Max laughs a little.

“What?”

“You’re going to turn into a pumpkin too,” he says.

He even sings a little song:

I’m a pumpkin, you’re a pumpkin,
Wouldn’t you like to be a pumpkin too?

“I’ve been a siren for a long time,” says Red Mary. “But no one’s ever tried to sing me into despair before.”

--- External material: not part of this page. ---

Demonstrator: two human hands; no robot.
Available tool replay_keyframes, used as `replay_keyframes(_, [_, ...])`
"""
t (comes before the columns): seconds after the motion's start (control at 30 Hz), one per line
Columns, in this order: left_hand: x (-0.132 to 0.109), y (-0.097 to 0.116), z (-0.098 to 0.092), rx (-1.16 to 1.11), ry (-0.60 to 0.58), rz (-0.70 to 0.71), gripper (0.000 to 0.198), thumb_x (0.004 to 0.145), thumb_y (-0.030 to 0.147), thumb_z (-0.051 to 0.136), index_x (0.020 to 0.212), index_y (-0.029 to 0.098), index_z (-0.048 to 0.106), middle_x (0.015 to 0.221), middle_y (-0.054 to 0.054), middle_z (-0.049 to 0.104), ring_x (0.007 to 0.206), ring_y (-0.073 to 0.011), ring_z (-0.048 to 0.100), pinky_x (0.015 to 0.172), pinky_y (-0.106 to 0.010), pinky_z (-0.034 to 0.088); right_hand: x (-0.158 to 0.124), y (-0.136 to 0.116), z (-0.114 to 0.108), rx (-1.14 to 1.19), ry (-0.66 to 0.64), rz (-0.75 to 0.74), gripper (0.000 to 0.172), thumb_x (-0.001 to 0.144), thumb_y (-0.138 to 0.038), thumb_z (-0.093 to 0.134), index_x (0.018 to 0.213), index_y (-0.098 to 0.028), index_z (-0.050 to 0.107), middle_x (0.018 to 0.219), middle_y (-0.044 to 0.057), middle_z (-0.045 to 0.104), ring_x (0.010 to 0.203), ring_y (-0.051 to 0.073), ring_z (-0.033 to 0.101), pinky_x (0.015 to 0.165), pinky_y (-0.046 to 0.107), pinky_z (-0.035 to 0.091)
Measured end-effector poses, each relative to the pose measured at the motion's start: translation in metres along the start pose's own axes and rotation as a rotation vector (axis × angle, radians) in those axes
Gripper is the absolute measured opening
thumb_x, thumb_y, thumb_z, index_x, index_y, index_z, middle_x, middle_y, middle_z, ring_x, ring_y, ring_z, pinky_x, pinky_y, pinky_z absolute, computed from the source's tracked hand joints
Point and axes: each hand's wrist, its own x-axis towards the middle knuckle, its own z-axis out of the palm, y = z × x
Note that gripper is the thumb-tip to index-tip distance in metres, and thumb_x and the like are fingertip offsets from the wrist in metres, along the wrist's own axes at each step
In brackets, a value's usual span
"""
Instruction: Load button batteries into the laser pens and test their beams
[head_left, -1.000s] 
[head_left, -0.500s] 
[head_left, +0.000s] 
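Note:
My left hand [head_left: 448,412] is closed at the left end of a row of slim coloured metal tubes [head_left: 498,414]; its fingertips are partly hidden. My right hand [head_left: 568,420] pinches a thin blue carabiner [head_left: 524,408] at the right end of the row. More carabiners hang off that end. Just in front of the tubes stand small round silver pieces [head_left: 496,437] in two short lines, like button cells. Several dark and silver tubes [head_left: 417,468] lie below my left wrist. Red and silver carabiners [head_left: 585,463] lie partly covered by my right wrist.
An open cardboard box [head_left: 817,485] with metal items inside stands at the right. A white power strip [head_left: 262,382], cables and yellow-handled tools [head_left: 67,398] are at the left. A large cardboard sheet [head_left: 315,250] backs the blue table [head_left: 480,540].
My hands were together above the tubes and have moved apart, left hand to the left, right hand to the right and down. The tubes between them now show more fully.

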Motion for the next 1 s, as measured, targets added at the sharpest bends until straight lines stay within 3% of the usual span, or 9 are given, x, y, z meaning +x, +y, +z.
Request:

“It’d be poetic,” Max says.

“No,” Red Mary says.

“What?”

“I was listening. It wasn’t poetic.”

“I meant the justice,” Max says.

Red Mary snorts.

“What?”

“Scansion before justice,” she says.

“But he’s going to.”

“Yes,” Red Mary says.

“Yes?”

“Unless I kill him first.”

“Ah.”

“We don’t have long,” she says. “Like I said. We only had a scant one thousand years. Then the fighting starts.”

Pain surges.

Time passes.

“It’s not rude,” Max says. He is squinting at the sky in the fashion that one might squint at a jigsaw puzzle.

“What?”

“He was talking about killing me anyway.”

“Yes.”

“So I had a right to be belligerent.”

“Are you making an appeal to me as a siren, or as a Confucian?”

Max hesitates.

“As a punching bag,” he says. “I’ll stop.”

“Okay.”

“But if you eat me,” he says, “you have to start with the hand.”

“What?”

“Man’s got a right to choose the order in which he gets eaten.”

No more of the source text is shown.